Significa aiutare a immaginare visioni, a dare forma a progetti culturali che mettano in connessione impresa, società e bellezza. Perché se l’arte non dà risposte, ma genera domande, allora l’impresa, attraverso il suo ruolo di mecenate, può diventare il luogo dove quelle domande trovano spazio per esistere. Qual è, allora, il KPI del mecenatismo, in un mondo che misura tutto con ossessione? Forse è una domanda che può far sorridere i più cinici, ma che merita una risposta seria. Perché la cultura ha un ritorno. Eccome. Solo che non si misura (soltanto) in numeri: si misura nella reputazione che cresce nel tempo, nella fiducia che si genera, nel talento che si attrae, nelle relazioni profonde che si costruiscono. Si misura in generosità. Il vero KPI, forse, è il solco profondo che si lascia nella società o, ancora meglio, in quell’autostrada che si costruisce per il futuro di una collettività più consapevole, umana e migliore. Un valore difficile da tabellare, ma impossibile da ignorare. Oggi più che mai.

Personalmente credo che si possa partire da una lettura che per me è stata fondamentale: La salvezza del bello di Byung-Chul Han. Un libro che ho spesso regalato, forse perché quel titolo è molto più di un titolo: è una chiamata collettiva. Un grido gentile ma potente, un invito a non arrendersi al brutto, all’indifferenza, alla semplificazione del pensiero, al facile like imperante, al pensiero binario del sì o no, del bianco e del nero. Se vogliamo davvero comprendere la società, l’arte è sempre la prima a intercettarne le crepe, i grigi, i forse.

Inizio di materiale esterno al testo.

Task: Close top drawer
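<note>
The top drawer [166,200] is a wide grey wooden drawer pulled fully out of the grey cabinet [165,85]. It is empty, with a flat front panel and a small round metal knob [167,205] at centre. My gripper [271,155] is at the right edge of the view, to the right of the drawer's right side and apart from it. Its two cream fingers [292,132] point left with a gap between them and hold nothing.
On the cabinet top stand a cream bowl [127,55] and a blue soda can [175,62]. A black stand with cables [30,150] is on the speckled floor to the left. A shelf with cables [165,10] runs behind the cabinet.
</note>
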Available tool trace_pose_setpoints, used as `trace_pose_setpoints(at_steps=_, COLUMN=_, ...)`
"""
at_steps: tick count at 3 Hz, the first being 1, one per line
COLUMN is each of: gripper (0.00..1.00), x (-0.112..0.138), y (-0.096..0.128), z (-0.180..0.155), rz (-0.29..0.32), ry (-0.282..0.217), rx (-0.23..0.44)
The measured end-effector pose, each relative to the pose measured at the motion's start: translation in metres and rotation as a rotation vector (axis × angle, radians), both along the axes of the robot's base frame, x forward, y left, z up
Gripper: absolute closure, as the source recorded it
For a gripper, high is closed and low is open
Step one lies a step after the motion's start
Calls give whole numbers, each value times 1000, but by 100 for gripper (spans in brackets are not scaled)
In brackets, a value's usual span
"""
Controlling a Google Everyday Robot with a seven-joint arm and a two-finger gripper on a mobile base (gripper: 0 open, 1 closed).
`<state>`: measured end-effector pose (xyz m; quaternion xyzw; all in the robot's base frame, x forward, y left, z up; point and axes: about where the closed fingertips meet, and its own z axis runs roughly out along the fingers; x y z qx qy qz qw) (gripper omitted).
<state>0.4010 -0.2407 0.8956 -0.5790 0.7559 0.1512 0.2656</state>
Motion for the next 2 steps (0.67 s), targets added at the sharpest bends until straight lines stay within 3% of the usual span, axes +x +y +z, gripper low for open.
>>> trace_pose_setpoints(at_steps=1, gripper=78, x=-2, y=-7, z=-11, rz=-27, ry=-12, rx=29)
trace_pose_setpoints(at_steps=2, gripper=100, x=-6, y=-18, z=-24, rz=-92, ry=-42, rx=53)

E gli artisti sono antenne sempre accese: captano prima di tutti le frequenze del cambiamento. Ecco perché le aziende devono nutrire questa necessità, attraverso la cultura, attraverso l’arte.

Lo schema è semplice: l’artista ha la voce. L’impresa deve offrire il palcoscenico.

Le agenzie di comunicazione, essere il megafono. Per chi ancora non ha abbracciato questo ruolo, il tempo dell’indifferenza è finito. 

È tempo di attivarsi, immaginare, osare e soprattutto di darsi un’ambizione più ampia in azienda e in agenzia di comunicazione.

E’ tempo di costruire e di restituire. Perché, sì, lo sappiamo bene: l’arte non dà risposte. E spesso si dice che non serva a nulla. Ma è proprio in questo apparente deserto che si rivelano tracce inattese e prendono forma nuovi significati.